Union refers to the set of all the elements of the 2 arrays. Intersection here refers to the set of elements which are common in both the arrays.
Steps to find union of 2 arrays:
1) i and j, initial values i = 0, j = 0
2) If a1[i] < a2[j] then print a1[i] and increment i.
3) If a1[i] > a2[j] then print a2[j] and increment j.
4) If a1[i]=a2[j] then print a1[i] increment both i and j.
5) Print remaining elements of the larger array.
int find_union(int arr1[], int arr2[], int SIZE1, int SIZE2) { int i = 0, j = 0; while(i < SIZE1 && j < SIZE2) { if(arr1[i] < arr2[j]) printf(" %d ", arr1[i++]); else if(arr2[j] < arr1[i]) printf(" %d ", arr2[j++]); else { printf(" %d ", arr1[i]); i++; j++; } } /* Print remaining elements of the larger array */ while(i < SIZE1) printf(" %d ", arr1[i++]); while(j < SIZE2) printf(" %d ", arr2[j++]); }
Complexity: O(N) N is size of larger array
Steps to find intersection of 2 arrays:
1) i and j, initial values i = 0, j = 0
2) If a1[i] < a2[j] then increment i.
3) If a1[i] > a2[j] then increment j.
4) If a1[i]=a2[j] then print a1[i] increment both i and j.

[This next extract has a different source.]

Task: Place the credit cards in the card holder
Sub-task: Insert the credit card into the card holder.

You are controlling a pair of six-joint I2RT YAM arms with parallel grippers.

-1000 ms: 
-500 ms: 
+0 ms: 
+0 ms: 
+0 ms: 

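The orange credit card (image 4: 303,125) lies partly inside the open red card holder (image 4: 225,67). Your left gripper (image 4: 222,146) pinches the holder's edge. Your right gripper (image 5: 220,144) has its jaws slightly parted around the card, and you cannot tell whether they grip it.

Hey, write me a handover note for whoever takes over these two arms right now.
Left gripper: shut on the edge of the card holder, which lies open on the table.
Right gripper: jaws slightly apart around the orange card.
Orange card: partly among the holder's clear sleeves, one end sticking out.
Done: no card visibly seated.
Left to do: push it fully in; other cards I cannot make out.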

int find_intersection(int arr1[], int arr2[], int SIZE1, int SIZE2) { int i = 0, j = 0; while(i < SIZE1 && j < SIZE2) { if(arr1[i] < arr2[j]) i++; else if(arr2[j] < arr1[i]) j++; else { printf(" %d ", arr1[i]); i++; j++; } } }
Complexity: O(N), N is size of larger array
these methods will work only when arrays are sorted na??
Yes, Otherwise you will have to sort the arrays.. Use Quick Sort for O(N logN)
Above union code will fail if the input will be like below
Array1 = (1, 3, 4, 5, 7, 8)
Array2 = (2, 3, 5, 16)
Am i right?